However, as @jay pointed out, it looks like I had to add code to handle complete_ev case where thread_hnd was touched to make sure thread_wait_resolv was called inside Curl_resolver_kill. This leads me to this PR: #13517

@pps83
Copy link
Contributor

pps83 commented May 2, 2024

Sorry for the lengthy iterative "debugging". I don't know this code, and I didn't touch curl since that PR was merged.

Perhaps, all the quick_exit part is irrelevant for the winapi DNS request, as the cancel request supposedly should cancel the outstanding DNS request without waiting.

@bagder before merging the PR I think a call to cancel the request needs to be added, as it's not logically clear what needs to be added there. What do you think? Here's the alternative impl that ignores quick_exit and cancels the request before waiting: #13518

@Ch40zz can you try these changes with your code to see if the issue gets fixed?

@Ch40zz
Copy link
Author

Ch40zz commented May 2, 2024

#13518 sadly did not fix the issue yet, I posted more info on the PR.
Needs a bit more investigation, we'll try to provide a repro asap.

@Ch40zz
Copy link
Author

Ch40zz commented May 6, 2024

Quick update from us after testing for a day:
PR #13518 is correct and fixes a bug in curl. Our initial bug is still occuring when building with ASAN, however it is not a curl issue anymore. It also occurs when pasting the msdn sample code for GetAddrInfoExW(). We suspect that either ASAN has a bug (false positive) or the API itself is buggy and causes a heap-use-after-free. We will report the bug to Microsoft and hope it gets fixed soon.
So long people building with ASAN will run into the error on shutdown. We will link the bug in the main issue when it has been created.
Thanks for your help!

EDIT: repro with either curl or pure WinAPI generating the exact same stack trace when compiled with ASAN and MSVC can be found here: https://gist.github.com/Ch40zz/f3a33139f35fd608d71db5e4085e0bee

EDIT2: Created a bug on MS Developer Community: https://developercommunity.visualstudio.com/t/ASAN:-heap-use-after-free-in-NdrFullPoin/10654169

@jay jay closed this as completed in 428579f May 7, 2024
@jay
Copy link
Member

jay commented May 7, 2024

Thanks. We'll consider the remaining issue a Windows bug until proven otherwise.

@ioancea
Copy link

ioancea commented Jul 12, 2024

I'm sorry to revive this closed issue but it seems to be the best place to write about my findings with regard to curl and the GetAddrInfoEx async DNS API.
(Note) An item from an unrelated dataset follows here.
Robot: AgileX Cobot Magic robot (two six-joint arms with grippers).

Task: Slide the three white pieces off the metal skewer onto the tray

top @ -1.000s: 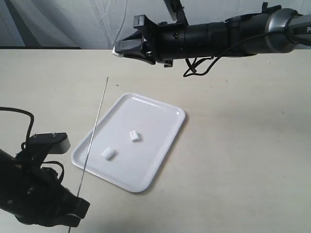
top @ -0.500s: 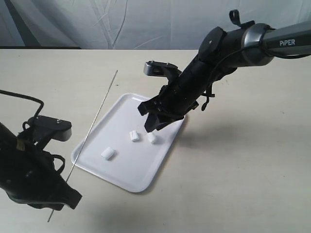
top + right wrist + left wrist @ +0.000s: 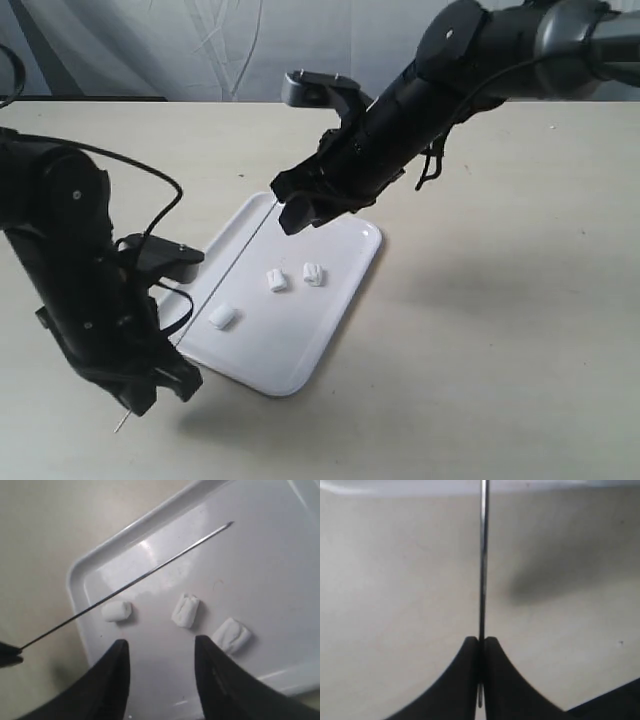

Staring with curl 8.6.0, our product which loads at runtime (LoadLibrary) a DLL that has curl statically linked, crashes in places that point to what @Ch40zz reported to MS.
The basic crash flow is like (Note: make sure to run on Windows 8+ so the GetAddrInfoEx gets used): curl global init --> perform and action (aka curl_easy_perform) that results in DNS timeout --> curl global cleanup. If the above is ran multiple times (in the same process), there are higher chances for the problem to surface even without sanitizers (like ASAN).

After digging into the issue, I'm confident the implementation in curl is correct and respects Microsofts's documentation.
However, the actual MS implementation of the async DNS doesn't look to be properly synchronised, nor doesn't expose enough information for the user to be able to say "all the DNS lookup threads are finished, now it's safe to call WSACleanup".

From my tests, I have seen that, after the "completion" callback (LPLOOKUPSERVICE_COMPLETION_ROUTINE) is triggered, the actual DNS lookup thread might not be done with the work - especially when it's "interrupted" with GetAddrInfoExCancel. In these conditions, WSACleanup can be called while there are still WSA threads running, which currently leads to UB.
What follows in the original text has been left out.